Pain in your leg. The pain usually begins in your calf and could feel like cramping or soreness.
Red or discolored skin on the leg.
Warm sensation in the affected leg
Deep vein thrombosis could happen without noticeable symptoms
When should you see a doctor?
If you develop signs or symptoms of deep vein thrombosis (DVT), contact your doctor or primary care physician.
If you develop signs or symptoms of a pulmonary embolism (PE) a life-threatening complication of deep vein thrombosis look for emergency medical help.

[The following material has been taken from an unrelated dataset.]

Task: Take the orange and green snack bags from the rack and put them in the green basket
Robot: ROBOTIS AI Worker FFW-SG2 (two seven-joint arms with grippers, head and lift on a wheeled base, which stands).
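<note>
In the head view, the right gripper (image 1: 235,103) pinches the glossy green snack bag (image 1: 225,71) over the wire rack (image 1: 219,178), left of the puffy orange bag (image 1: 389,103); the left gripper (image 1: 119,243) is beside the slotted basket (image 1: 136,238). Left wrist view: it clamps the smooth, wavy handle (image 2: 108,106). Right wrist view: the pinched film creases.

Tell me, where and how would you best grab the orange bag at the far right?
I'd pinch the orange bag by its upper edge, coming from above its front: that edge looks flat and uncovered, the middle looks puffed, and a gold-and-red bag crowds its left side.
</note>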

The warning signs and symptoms of a pulmonary embolism involve:
Unexpected shortness of breath
Chest pain or discomfort that becomes worse when you take a deep breath or when you cough
Feeling lightheaded or dizzy, or fainting
Rapid pulse
Rapid breathing
Coughing up blood
Deep Vein Thrombosis Causes
Anything that stops your blood from flowing or clotting normally could cause a blood clot.
The main causes of deep vein thrombosis (DVT) are damaged to a vein from surgery or trauma and swelling due to infection or injury.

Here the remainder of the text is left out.